Your husband is attracted to you. Your insecurities and thoughts about your body, is only YOUR thoughts. These are not his thoughts about you. When you think a thought over and over, you find ways to prove it. Such as: watching him look at other women, and then feeling bad about yourself. Newsflash, men look at women, all of them do no matter how "hot" their wife is. That doesn't mean they don't look at you too.

The fact is after we have children, our bodies don't look the same. It's life, and can't be fully changed. Especially right after we have a baby, it takes a little bit to bounce back. That doesn't mean as women we are not still beautiful.

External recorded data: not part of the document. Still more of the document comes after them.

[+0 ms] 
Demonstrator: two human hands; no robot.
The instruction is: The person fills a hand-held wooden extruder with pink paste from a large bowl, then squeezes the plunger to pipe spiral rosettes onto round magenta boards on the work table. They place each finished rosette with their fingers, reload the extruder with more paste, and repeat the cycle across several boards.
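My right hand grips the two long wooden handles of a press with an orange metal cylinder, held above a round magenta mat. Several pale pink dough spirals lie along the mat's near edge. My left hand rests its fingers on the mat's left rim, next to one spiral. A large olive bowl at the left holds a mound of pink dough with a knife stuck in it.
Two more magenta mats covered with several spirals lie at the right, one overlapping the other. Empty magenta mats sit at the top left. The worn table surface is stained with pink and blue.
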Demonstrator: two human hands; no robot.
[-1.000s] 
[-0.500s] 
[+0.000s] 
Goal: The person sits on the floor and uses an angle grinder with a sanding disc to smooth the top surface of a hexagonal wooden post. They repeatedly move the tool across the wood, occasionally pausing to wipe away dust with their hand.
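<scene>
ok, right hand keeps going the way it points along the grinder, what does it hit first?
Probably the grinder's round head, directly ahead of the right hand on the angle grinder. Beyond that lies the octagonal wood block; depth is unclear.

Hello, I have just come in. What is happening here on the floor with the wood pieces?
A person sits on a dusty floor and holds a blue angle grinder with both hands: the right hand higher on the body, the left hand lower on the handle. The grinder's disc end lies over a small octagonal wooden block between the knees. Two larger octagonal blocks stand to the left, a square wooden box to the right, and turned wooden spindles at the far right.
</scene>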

This is my advice, stop looking to your past self as being the only beautiful you. Start looking at yourself now as a very beautiful and sexy woman. You are, having children does not change that fact. When you do have a negative thoughts about your body, look to the things you like about you. Even attributes you have on the inside. Also take time to care for yourself. Fix your hair, take hot baths, paint your nails etc. Having children doesn't mean you give up on pampering yourself. Confidence is sexy, and it will show in your marriage.

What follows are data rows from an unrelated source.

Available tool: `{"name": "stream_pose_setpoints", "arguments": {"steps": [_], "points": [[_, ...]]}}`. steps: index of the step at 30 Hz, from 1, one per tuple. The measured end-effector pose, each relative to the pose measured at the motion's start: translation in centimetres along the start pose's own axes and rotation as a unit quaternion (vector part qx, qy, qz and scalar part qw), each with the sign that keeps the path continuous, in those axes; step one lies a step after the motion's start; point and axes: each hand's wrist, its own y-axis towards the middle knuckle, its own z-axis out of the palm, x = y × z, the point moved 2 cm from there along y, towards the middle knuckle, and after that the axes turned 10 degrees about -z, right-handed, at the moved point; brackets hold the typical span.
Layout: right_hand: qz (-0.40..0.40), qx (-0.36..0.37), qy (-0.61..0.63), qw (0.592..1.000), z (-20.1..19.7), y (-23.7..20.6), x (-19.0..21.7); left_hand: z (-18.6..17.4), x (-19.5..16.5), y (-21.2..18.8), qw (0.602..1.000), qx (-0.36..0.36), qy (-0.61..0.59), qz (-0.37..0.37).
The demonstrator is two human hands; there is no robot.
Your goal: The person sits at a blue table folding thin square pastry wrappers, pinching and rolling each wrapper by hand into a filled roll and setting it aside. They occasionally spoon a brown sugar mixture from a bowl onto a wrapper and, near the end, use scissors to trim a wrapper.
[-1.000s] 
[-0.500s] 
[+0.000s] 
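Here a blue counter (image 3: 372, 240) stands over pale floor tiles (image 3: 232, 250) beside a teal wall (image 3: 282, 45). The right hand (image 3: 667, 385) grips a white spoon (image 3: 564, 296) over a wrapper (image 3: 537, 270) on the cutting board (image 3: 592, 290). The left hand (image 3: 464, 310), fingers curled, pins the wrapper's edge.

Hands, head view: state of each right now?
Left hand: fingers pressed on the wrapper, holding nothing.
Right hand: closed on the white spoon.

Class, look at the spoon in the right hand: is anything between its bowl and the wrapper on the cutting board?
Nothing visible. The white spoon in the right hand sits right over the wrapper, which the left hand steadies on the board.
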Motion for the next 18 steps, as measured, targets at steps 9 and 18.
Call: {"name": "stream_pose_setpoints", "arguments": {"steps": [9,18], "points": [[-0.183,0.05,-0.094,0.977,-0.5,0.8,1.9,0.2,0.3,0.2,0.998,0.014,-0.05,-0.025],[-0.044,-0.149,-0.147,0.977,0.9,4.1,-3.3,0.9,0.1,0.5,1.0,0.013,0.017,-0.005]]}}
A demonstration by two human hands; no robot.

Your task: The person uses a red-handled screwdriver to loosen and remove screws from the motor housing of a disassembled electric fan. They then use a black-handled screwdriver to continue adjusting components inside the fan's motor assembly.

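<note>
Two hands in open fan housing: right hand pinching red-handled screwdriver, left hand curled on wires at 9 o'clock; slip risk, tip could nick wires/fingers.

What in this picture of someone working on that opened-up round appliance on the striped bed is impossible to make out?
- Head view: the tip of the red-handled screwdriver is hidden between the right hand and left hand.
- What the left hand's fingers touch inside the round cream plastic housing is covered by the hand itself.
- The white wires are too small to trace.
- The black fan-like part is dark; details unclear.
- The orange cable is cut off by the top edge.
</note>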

I spent years thinking I was fat & ugly. My husband (boyfriend at the time) would try to touch me, and I'd shy away. In his eyes I was rejecting him, and not wanting to have an intimate relationship with him. He loved me the way I was, and thought I was sexy. I changed the way I thought, and over time felt beautiful in my own skin. I stopped shying away from my husband which created a great intimate relationship between the two of us. 

Hope this helps! Men love their women, regardless of who is out there. What they don't love is our insecurities about our bodies, and having to pay the price for our insecurities.


----------



## Omar174 (Mar 12, 2014)

Britt8984 said:


> Hi I needed some advice about my husband .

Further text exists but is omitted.